**Task instructions:**
A word-for-word transcription of the whole listing is required.

**Exercise data:**
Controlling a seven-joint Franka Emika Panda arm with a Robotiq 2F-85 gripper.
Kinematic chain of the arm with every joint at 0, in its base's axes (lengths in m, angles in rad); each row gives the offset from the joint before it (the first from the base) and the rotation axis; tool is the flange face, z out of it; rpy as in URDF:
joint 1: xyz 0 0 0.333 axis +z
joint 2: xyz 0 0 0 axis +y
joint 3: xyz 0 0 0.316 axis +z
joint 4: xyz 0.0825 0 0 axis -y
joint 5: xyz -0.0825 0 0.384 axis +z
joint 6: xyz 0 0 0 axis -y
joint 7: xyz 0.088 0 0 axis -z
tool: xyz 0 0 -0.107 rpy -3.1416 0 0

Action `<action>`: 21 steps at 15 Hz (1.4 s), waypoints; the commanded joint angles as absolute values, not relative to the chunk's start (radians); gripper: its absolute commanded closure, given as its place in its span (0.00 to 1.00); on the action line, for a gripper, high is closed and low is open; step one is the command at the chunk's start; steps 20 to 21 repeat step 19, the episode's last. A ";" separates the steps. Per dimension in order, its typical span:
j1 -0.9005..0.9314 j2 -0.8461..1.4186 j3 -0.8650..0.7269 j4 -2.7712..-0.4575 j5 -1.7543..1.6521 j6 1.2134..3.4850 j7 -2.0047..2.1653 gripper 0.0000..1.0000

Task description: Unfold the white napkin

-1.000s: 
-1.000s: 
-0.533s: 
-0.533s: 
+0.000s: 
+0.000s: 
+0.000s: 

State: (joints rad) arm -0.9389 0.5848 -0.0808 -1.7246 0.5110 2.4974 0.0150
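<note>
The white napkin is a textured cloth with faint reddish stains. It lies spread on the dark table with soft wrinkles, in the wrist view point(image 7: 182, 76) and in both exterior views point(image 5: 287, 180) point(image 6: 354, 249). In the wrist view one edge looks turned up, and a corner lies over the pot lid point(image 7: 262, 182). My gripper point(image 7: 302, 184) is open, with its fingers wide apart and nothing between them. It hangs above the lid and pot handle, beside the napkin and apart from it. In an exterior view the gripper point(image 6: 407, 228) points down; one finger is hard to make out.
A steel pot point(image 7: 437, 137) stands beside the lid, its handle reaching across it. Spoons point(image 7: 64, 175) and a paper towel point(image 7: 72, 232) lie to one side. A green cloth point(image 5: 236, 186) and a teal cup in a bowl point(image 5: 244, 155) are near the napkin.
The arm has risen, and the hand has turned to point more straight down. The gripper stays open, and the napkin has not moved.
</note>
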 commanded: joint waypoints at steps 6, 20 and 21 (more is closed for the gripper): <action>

**Solution to the exercise:**
Controlling a seven-joint Franka Emika Panda arm with a Robotiq 2F-85 gripper.
Kinematic chain of the arm with every joint at 0, in its base's axes (lengths in m, angles in rad); each row gives the offset from the joint before it (the first from the base) and the rotation axis; tool is the flange face, z out of it; rpy as in URDF:
joint 1: xyz 0 0 0.333 axis +z
joint 2: xyz 0 0 0 axis +y
joint 3: xyz 0 0 0.316 axis +z
joint 4: xyz 0.0825 0 0 axis -y
joint 5: xyz -0.0825 0 0.384 axis +z
joint 6: xyz 0 0 0 axis -y
joint 7: xyz 0.088 0 0 axis -z
tool: xyz 0 0 -0.107 rpy -3.1416 0 0

Action `<action>`: 21 steps at 15 Hz (1.4 s), waypoints; the commanded joint angles as absolute values, not relative to the chunk's start (radians); gripper: its absolute commanded closure, given as its place in its span (0.00 to 1.00); on the action line, for a gripper, high is closed and low is open; step one is the command at the chunk's start; steps 20 to 21 repeat step 19, the episode's last. A ";" separates the steps. Per dimension in order, its typical span:
j1 -0.9005..0.9314 j2 -0.8461..1.4186 j3 -0.8650..0.7269 j4 -2.7712..-0.4575 j5 -1.7543..1.6521 j6 1.2134..3.4850 j7 -2.0047..2.1653 gripper 0.0000..1.0000

Task description: Unfold the white napkin

-1.000s: 
-1.000s: 
-0.533s: 
-0.533s: 
+0.000s: 
+0.000s: 
+0.000s: 

State: (joints rad) arm -0.9389 0.5848 -0.0808 -1.7246 0.5110 2.4974 0.0150
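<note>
The white napkin is a textured cloth with faint reddish stains. It lies spread on the dark table with soft wrinkles, in the wrist view point(image 7: 182, 76) and in both exterior views point(image 5: 287, 180) point(image 6: 354, 249). In the wrist view one edge looks turned up, and a corner lies over the pot lid point(image 7: 262, 182). My gripper point(image 7: 302, 184) is open, with its fingers wide apart and nothing between them. It hangs above the lid and pot handle, beside the napkin and apart from it. In an exterior view the gripper point(image 6: 407, 228) points down; one finger is hard to make out.
A steel pot point(image 7: 437, 137) stands beside the lid, its handle reaching across it. Spoons point(image 7: 64, 175) and a paper towel point(image 7: 72, 232) lie to one side. A green cloth point(image 5: 236, 186) and a teal cup in a bowl point(image 5: 244, 155) are near the napkin.
The arm has risen, and the hand has turned to point more straight down. The gripper stays open, and the napkin has not moved.
</note>
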 commanded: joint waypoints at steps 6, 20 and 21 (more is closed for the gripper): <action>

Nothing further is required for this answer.